Along with various skills tested in class as we go along, you will complete at least three scenarios (active victim, submerged victim and head, neck or back injury) to earn your certificate as either a pool or pool/waterfront lifeguard.

These rescue skill scenarios assess your competency and understanding of skills.

People who are not going for a certification will not need to complete the scenarios. Previously these students have gone to the Library Express and watched the CPR/AED Pro video to use the class time more effectively towards being ready to pass a certification class elsewhere. The Library Express is in room LC 123. Go to the campus map at The door to the Library Express, (room LC 123) is on the south side of the Library building, the door faces the 'grassy area'.

For most skills work/testing in this class you have as many tries as needed (within the time constraints of the class) to complete the work successfully.
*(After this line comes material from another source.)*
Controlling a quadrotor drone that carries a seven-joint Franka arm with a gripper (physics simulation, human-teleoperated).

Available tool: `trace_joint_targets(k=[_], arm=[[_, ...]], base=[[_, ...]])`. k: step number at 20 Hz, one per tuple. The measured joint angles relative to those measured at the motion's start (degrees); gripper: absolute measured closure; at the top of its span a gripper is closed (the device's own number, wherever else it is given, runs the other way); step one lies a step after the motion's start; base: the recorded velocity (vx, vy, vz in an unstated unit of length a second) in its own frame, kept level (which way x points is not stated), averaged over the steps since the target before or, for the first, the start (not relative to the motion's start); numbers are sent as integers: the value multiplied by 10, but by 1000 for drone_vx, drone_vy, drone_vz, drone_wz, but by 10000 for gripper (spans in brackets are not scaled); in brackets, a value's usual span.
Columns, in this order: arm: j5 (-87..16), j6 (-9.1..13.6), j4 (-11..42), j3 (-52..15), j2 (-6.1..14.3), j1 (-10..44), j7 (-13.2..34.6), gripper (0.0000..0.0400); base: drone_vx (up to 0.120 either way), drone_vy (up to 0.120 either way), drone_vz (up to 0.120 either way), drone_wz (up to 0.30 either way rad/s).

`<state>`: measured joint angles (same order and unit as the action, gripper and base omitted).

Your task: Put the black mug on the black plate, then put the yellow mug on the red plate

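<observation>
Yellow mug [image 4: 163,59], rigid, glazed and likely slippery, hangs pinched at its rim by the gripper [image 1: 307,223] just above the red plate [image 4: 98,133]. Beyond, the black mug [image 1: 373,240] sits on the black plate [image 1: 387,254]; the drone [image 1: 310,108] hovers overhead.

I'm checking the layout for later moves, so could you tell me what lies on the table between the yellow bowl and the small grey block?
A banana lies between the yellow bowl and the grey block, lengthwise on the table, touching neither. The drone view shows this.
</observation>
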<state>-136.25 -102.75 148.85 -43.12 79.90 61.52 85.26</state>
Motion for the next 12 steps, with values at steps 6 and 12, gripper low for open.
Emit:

But please note that the instructor's manual says: "Each participant has only two opportunities to complete each scenario."

There will be no coaching. You must understand how to do each part of each skill before the testing day starts.

You should have your fanny pack, adult resuscitation (pocket) mask and gloves.

No googles or fins. Keep your eyes open while underwater doing rescues.

You will be assigned the role of lifeguard at either an elevated or ground-level station and your zone or area of responsibility will be described, for example, one half of the diving well or one half of the west end of the racing pool.


While some of the class completes the Active Drowning Victim recognition and rescue, the rest will wait elsewhere on the pool deck, or perhaps in the west end of the racing pool / or the diving well until it is their turn. You must not try to watch the guards being tested and you will fail this final exam if you do try to sneak a peek.


During the scenario that requires two lifeguard candidates to be tested, (non-spinal two rescuer backboard lift from water) if one person is competent and the other is not, the competent person can pass even if the other fails. You will not be able to choose your partner and if you need two tries you will probably have a different partner for each try. You should talk to each other to the extent that, for example, you tell the guard bringing the backboard for the lift from water which side to bring the board to, but you can't tell them how to do their job during testing. If the person you are working with does not know how to do the skill it can be difficult to continue without explaining to them how to do the skill. In real life you must communicate with the other guard to do the skill properly, (and you might need to actually teach another guard how to do a rescue during the rescue), but it would be cheating on a test for you to tell them what to do, including not only speaking to them, but clearing your throat at a specific moment, pointing, tilting your head in a direction as to 'tell' them where they should be next, or any other movement, gesture or sound that could be interpreted by an instructor to be coaching your partner.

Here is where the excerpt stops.